Que César Yáñez ya lo apoya en Gobernación
Arturo Ríos Ruiz
Hemos comentado que este 2022, es el año cumbre para que delinear la sucesión presidenciaL rumbo al 2024 y ante el madruguete de AMLO en el destape, aventó al ruedo político a Claudia Scheinbaum y Marcelo Ebrard, como los posibles, pero se les coló por la retaguardia, Ricardo Monreal.

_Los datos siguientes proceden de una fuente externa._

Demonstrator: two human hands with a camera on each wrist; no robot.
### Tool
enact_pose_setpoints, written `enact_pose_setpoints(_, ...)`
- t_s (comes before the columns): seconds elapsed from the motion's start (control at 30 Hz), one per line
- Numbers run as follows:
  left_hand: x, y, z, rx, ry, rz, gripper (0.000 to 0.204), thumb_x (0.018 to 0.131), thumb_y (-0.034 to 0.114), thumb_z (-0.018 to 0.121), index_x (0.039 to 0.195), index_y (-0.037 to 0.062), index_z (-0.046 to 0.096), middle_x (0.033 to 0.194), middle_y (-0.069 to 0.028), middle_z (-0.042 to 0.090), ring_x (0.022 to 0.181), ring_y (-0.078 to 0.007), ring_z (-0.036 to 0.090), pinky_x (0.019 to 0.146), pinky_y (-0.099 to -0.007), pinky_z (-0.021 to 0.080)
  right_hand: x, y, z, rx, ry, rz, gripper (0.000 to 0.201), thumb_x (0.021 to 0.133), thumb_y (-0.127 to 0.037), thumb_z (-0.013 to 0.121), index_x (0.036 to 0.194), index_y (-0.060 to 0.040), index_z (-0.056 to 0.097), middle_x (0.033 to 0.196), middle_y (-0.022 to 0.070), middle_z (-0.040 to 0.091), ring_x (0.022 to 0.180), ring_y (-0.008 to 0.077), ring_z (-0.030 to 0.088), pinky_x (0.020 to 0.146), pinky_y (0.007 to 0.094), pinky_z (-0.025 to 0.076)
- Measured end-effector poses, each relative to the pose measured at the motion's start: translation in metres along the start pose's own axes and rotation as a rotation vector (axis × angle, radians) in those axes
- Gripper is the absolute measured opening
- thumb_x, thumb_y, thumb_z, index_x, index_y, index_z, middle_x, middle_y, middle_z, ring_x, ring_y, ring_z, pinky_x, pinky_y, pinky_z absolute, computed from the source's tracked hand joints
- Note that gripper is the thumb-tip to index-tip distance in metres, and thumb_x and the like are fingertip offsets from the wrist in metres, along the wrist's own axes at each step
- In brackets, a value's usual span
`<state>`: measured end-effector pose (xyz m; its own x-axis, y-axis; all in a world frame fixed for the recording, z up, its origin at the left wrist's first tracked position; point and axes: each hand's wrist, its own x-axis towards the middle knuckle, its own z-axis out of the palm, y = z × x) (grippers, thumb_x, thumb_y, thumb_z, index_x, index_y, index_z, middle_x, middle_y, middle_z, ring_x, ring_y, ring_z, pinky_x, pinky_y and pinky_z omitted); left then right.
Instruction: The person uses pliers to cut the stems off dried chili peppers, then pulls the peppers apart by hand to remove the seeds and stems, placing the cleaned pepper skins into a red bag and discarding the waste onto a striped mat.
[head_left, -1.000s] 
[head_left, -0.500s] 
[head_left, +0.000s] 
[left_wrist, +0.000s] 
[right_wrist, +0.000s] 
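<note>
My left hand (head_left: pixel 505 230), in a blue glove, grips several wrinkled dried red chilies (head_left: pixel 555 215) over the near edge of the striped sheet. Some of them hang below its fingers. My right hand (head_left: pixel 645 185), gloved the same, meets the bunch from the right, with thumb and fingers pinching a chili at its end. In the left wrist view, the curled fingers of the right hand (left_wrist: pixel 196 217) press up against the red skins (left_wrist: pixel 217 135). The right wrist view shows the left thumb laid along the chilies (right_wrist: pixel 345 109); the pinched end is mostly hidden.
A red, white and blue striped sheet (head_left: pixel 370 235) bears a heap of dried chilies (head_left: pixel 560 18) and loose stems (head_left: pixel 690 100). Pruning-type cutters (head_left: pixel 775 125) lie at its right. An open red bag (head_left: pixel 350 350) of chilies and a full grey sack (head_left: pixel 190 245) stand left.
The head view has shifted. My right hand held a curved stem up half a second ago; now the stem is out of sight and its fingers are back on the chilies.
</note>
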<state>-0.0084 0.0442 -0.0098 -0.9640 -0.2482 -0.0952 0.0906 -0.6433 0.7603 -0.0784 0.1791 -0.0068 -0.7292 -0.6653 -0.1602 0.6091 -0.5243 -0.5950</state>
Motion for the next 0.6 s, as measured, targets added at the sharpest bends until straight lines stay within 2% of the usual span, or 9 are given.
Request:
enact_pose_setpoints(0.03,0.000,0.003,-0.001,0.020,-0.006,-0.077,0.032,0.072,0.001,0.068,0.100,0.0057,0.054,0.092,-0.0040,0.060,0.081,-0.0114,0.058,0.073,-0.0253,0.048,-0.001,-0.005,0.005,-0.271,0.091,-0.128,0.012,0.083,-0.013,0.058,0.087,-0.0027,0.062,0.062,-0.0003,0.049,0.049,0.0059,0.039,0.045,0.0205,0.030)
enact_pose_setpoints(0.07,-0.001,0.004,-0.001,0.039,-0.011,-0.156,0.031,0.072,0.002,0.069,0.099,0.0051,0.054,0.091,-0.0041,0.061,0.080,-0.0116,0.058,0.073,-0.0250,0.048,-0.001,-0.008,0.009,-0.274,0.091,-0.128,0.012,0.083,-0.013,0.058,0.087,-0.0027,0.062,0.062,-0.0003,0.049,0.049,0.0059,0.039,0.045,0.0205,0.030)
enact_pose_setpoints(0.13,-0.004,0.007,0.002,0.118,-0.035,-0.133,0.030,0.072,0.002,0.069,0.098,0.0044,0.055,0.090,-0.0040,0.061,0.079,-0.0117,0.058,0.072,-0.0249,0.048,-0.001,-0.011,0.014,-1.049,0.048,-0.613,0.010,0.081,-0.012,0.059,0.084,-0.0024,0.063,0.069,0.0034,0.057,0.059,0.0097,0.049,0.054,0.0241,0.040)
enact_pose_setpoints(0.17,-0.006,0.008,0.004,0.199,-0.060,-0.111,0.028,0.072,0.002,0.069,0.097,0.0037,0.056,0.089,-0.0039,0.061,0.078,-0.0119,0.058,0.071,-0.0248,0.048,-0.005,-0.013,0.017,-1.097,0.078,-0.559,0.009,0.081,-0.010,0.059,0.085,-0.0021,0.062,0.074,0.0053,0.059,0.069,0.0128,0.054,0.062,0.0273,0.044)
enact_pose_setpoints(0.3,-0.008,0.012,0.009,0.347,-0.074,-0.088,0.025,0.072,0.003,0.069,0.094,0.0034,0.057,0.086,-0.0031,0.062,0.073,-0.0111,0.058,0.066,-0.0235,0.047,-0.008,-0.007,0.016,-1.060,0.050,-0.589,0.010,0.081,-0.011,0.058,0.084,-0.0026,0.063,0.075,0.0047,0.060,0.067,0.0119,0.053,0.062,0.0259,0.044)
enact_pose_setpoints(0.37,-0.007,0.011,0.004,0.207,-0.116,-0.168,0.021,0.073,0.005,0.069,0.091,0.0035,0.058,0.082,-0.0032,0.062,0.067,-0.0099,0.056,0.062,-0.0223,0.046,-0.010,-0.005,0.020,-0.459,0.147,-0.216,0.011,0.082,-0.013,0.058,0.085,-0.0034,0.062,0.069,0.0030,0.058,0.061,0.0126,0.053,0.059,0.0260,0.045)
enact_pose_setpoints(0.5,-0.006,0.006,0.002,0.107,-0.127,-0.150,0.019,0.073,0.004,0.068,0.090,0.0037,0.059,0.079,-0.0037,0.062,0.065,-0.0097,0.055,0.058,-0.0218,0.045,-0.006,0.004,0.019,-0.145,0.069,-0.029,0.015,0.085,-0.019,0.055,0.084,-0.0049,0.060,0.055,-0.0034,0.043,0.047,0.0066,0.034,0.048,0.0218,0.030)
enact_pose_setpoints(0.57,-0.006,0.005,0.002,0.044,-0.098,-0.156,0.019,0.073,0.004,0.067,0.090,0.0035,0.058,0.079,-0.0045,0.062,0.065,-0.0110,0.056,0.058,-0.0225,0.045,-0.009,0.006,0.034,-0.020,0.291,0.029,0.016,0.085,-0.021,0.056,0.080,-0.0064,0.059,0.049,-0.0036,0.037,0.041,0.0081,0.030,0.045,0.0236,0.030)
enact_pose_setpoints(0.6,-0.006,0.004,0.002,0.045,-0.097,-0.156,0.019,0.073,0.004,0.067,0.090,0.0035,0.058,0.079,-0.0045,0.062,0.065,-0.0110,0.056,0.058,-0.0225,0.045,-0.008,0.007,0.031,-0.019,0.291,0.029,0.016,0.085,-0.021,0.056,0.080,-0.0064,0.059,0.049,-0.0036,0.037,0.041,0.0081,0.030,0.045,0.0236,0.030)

En su Artículo 83, la Constitución marca lo siguiente:
El Presidente entrará a ejercer su encargo, el primero de diciembre; durará en él seis años y nunca podrá ser reelecto para el período inmediato. Debe quedarnos claro, del porqué se habla tanto en la actualidad del intento de promulgar una nueva Carta Magna.
¿La razón?
El presidente no descarta reelegirse, desde que inició su espíritu político individualista, abrigó la idea que de llegar a la grande, planearía una estadía de doce años mínimo, para conducir a México a un sistema distinto. Amparado en la anticorrupción, que no ha cumplido, ya que la práctica se tragó a su propia administración. El mayor ejemplo es su propia familia.
La palabra que el mandatario mal utilizó fue aspiracionista, definida por Real Academia como una acción o efecto de pretender o desear algún empleo, dignidad u otra cosa. Algo distinto a lo que el presidente tachó como individualismo. No nos extraña, le falla la preparación académica.
Pero entremos a lo sabroso de lo político:
Scheinbaum y Ebrard deben estar muy tensos con la incursión más formal de César Augusto López, de 58 años. Hermano de AMLO; más real que el de Julio Scherer, ya desvanecido. Tenemos un secretario de Gobernación que ya inició su estrategia hacia el 2024.
Hay dos trascendidos muy importantes que dan luz para la aseveración: Que hace tres años, en charla discreta en la que participaron López Obrador y Adán Augusto y otros de sus confianzas, el primero le prometió al “hermano” la candidatura a partir de su tercer año, el actual.
El otro, es que César Yáñez, excomunicador muy eficiente de AMLO, que lo llevó a la Jefatura del Gobierno de la Ciudad y a la presidencia del país por su buen desempeño como comunicador, ya está con el de Gobernación, en apoyo de sus pretensiones políticas. Fue separado por AMLO, por su fastuosa boda que exhibió hasta la fifí revista Hola, hispana.
Son detalles muy interesantes para quienes gustan del menester político y una preocupación para los aspirantes a suceder al tabasqueño, Claudia y Marcelo, que se deshacen en estrategias caras para avanzar en la ansiada aspiración presidencial. Ahora ven gris su futuro.
Scheinbaum, inició claramente amparada por el mandatario y hasta a mano alzada públicamente y Marcelo, quiso brillar de la Cancillería con el peso de la eficiencia, pero en los últimos días has ido amargamente relegado.
En tanto, Adán Augusto, llama la atención paulatinamente y roba espacios en los medios con discreción; analistas y voces calificadas ya lo exponen como el posible gallo, y se olvidan de las “corcholatas” utilizados en apariencia como destructivos del juguetón presidente. Falta menos que ayer para comprobarlo.